■ What to produce ■
Shown below is a listing with pictures; reproduce exactly, and only, the lines between the ones containing "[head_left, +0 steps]" and "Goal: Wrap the", inclusive, leaving the pictures out.

■ Listed entries ■
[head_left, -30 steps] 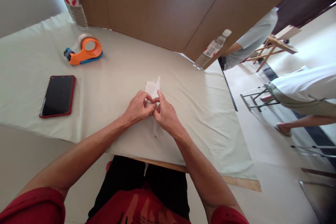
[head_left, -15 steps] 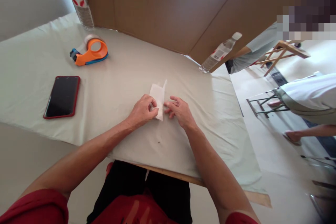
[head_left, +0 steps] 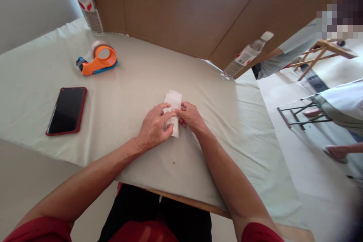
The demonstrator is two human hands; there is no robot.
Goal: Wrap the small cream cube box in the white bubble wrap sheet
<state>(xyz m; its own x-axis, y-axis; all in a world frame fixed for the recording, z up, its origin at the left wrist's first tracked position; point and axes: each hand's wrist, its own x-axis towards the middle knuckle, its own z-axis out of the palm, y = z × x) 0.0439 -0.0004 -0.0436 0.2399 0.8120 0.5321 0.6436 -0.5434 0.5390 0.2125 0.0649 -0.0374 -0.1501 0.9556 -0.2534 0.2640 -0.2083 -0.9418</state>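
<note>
A narrow folded white tissue [head_left: 173,99] lies on the cloth-covered table in front of me. My left hand [head_left: 155,124] rests over its left side, fingers spread and thumb apart, fingertips touching the paper. At the tissue's right edge, my right hand [head_left: 190,115] is closed, with the thumb on top of the paper and the other fingers curled at its side. Part of the tissue's middle is hidden under the fingers.
To the left lie a phone [head_left: 67,110] in a red case and an orange tape dispenser [head_left: 99,60]. Water bottles stand at the back left [head_left: 90,9] and right [head_left: 246,56], against a brown cardboard panel [head_left: 170,11]. People sit beyond the table's right edge.
My right hand has moved in and taken hold of the tissue's right edge. My left hand's pinch has loosened, and its fingers have spread. The tissue's raised right edge now lies flatter.
</note>
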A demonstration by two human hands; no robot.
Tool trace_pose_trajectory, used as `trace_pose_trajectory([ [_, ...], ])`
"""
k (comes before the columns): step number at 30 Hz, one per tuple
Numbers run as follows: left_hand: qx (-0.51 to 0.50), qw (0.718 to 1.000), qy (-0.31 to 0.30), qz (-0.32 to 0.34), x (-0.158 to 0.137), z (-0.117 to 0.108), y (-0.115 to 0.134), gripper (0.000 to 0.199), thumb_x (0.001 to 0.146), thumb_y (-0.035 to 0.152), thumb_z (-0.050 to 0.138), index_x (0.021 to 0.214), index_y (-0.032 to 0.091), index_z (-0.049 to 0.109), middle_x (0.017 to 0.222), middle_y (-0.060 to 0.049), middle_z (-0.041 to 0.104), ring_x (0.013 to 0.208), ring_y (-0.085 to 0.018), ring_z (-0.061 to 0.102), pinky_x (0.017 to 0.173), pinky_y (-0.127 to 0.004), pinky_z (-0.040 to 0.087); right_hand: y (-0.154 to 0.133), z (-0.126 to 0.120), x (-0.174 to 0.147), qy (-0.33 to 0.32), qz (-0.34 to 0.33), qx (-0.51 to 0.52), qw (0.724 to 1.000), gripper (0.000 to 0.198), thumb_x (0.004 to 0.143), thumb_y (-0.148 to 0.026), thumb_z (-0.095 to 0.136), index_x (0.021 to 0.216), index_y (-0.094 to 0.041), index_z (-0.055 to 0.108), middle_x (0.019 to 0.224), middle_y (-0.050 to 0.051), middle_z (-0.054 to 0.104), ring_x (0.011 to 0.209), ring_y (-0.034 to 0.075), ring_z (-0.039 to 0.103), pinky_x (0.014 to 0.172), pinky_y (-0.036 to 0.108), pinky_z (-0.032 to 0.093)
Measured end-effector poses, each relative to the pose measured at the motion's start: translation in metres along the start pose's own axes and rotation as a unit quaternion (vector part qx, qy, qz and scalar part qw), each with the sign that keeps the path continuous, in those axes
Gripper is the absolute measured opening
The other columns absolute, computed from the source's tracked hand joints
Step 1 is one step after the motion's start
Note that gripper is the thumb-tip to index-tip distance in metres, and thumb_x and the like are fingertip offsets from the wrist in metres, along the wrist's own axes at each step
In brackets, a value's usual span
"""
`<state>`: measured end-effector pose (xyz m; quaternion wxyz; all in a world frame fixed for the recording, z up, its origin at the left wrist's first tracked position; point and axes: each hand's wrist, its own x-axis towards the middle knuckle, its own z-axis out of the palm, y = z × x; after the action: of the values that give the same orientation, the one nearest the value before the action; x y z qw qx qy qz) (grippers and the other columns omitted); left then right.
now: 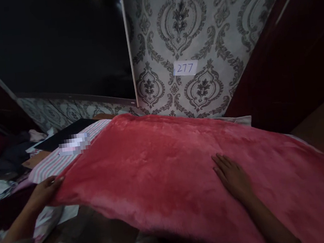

■ Output ■
[head_left, +0 steps] 
The demonstrator is two human hands; there is no robot.
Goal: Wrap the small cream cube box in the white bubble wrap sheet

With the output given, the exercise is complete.